If you are an employee in an organization, it is valid for the organization to have access to your DATA but not your IDENTITY should you get run over by a bus or tsunami. Two certificates, where the ENCRYPTION certificate's private key is kept by the organization is thus a valid idea. This is sometimes called Key Escrow, Key Recovery, etc. However, the organization never has a legitimate reason to sign on your behalf. Two certificates with different keys allow for this distinction. It also allows you, the employee, to reclaim old encrypted material when you lose the key.

Furthermore, when the police knock down your door (as is increasingly possible in the US) and demand your encryption key so they can scan your computer, you can still keep your identity-proving key private, because one assumes they would have no reason to manufacture new data signed by you.

Please note that having two certificates doesn't imply key escrow, it just allows for it to happen when appropriate. Yet, it allows for a separation of confidentiality and identity proof.


Well, actually, key escrow was designed in the system from the beginning.
For a shameless plug, this scheme is designed by myself. I'm giving
a brief description here, so you guys can help to see if that makes
sense.

User's keys are escrowed in a central database, completely separated
from the application system (physically and logically, on a remote site).
The escrow database is encrypted with two keys (double encryption,
one on top of another). The two keys are kept in USB tokens, separately,
then they are kept in a safe at a trusted third-party (e.g. a bank). The
2 tokens are kept at two totally different banks.

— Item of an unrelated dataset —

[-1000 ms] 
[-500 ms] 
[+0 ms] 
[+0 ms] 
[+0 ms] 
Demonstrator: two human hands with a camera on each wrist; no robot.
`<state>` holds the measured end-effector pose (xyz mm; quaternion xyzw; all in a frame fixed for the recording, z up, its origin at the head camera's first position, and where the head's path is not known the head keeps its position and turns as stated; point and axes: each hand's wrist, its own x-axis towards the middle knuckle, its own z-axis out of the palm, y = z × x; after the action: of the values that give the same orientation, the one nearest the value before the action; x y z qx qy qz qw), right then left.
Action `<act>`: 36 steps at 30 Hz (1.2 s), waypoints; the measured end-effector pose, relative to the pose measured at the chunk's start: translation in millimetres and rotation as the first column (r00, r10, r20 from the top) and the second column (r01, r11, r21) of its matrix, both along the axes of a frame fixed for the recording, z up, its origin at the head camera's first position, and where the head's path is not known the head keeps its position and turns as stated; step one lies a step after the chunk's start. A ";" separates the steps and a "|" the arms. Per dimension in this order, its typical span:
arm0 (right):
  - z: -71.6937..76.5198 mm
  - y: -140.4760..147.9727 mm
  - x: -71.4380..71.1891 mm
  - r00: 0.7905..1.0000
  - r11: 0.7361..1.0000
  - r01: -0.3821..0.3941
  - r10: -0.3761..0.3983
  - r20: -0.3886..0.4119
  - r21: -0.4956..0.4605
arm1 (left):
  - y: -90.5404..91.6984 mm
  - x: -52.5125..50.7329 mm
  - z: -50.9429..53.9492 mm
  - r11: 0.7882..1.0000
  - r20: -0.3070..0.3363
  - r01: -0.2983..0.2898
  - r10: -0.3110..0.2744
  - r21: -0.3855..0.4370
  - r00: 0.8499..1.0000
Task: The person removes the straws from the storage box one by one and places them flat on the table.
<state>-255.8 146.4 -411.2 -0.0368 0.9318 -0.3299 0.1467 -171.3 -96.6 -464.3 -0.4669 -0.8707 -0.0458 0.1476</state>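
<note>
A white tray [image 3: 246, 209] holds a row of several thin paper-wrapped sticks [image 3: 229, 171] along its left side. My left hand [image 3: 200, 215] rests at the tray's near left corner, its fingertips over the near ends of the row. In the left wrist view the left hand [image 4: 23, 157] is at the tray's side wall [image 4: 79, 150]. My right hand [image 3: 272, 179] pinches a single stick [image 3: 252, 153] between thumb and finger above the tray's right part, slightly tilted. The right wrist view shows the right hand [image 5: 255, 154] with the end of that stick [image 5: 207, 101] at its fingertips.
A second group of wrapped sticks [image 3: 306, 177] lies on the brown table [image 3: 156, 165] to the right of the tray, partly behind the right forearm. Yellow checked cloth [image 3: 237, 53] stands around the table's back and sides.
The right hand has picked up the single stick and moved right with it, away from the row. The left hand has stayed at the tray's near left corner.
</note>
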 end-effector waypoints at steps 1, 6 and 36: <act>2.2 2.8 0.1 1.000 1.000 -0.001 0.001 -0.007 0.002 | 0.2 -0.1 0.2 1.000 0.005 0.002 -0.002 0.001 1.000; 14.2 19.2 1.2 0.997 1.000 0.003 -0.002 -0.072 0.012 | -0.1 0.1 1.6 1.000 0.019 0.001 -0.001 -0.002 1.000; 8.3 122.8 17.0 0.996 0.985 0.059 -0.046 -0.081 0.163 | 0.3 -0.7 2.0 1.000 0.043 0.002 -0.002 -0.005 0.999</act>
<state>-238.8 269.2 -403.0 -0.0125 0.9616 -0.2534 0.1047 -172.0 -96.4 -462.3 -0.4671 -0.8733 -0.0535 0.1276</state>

The policy is that
no single person should have access to both tokens at the same time. It requires
at least two dedicated officers to get both tokens.

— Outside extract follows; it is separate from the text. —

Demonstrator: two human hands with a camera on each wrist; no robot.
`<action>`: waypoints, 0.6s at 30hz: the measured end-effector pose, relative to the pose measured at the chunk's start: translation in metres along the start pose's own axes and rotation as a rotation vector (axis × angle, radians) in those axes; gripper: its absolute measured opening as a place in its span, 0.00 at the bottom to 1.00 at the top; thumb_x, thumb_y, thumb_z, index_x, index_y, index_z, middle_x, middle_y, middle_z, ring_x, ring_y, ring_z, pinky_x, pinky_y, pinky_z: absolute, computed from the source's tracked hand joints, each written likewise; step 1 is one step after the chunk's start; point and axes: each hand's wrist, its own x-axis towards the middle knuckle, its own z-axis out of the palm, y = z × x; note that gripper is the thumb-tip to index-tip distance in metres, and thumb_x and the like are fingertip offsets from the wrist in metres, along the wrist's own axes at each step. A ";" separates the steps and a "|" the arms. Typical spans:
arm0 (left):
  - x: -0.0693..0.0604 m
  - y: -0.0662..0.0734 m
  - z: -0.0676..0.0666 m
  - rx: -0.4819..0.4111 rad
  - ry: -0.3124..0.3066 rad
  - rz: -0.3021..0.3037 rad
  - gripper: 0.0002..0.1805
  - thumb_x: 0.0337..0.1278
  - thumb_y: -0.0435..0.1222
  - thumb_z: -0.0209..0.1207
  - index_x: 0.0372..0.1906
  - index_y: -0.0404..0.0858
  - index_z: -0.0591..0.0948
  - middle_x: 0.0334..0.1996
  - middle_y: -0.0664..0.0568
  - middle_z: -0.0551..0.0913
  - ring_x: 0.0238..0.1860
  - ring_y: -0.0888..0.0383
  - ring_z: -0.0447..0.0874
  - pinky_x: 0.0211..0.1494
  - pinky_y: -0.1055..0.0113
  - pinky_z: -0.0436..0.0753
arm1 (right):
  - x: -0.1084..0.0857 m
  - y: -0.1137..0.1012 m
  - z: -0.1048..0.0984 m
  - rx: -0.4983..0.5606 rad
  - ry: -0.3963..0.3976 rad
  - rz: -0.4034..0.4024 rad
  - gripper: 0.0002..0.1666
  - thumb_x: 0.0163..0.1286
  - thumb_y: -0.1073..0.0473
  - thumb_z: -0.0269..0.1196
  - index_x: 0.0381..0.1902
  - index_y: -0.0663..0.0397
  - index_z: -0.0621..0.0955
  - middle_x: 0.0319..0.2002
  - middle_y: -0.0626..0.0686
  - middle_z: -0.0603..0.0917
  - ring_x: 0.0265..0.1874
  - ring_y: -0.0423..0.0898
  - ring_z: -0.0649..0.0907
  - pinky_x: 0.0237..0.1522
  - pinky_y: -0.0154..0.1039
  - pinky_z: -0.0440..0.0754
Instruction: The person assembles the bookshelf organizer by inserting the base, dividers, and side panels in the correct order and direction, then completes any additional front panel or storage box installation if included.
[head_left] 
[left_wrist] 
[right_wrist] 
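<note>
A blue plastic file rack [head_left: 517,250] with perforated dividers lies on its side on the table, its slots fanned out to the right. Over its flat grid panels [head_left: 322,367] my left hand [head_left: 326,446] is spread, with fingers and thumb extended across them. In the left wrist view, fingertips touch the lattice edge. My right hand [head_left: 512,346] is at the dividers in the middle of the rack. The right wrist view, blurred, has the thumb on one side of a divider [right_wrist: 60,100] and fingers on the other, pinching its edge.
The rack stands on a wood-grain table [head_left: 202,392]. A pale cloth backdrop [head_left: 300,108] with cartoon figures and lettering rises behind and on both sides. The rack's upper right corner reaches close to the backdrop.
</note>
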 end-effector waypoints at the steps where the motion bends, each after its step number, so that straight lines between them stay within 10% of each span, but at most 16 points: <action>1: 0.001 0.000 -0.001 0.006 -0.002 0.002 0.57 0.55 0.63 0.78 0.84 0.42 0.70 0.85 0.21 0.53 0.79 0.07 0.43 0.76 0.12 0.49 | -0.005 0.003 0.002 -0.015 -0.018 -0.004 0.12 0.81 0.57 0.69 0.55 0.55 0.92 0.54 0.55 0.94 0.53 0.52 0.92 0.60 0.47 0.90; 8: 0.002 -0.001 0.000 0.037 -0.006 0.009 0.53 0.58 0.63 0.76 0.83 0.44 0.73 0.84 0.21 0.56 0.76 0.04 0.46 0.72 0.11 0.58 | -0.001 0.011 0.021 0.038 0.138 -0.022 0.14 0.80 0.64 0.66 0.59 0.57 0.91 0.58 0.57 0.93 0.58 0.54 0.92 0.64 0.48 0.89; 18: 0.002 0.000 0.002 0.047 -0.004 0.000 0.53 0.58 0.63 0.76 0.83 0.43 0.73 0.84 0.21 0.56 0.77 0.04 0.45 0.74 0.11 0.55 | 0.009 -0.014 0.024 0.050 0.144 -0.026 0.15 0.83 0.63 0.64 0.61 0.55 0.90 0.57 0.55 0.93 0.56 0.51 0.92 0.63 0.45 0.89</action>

There is an option too: In order to get both keys, both officers must
have a dedicated third-party witness (e.g. a well-known law firm). But
we are still evaluating if this option is really needed. This seems to be
more of policy management issue than technical issue.

The password to the token is kept with the token, in the safe at
the trusted third-party.

The issue seems to be with re-encryption of the escrow database.
For example, if the algo is found to be broken, or if the key length
is not enough anymore, then we would need to create new keys
and re-encrypt the thing.  This is left as open for now.

That's it.

Yeah, I know, you have not seen the implementation, so not fair
to say if that's ok or not. This project is for a government agency,
which handles very sensitive data.

Sorry, this is getting into some non-sense unrelated to openssl.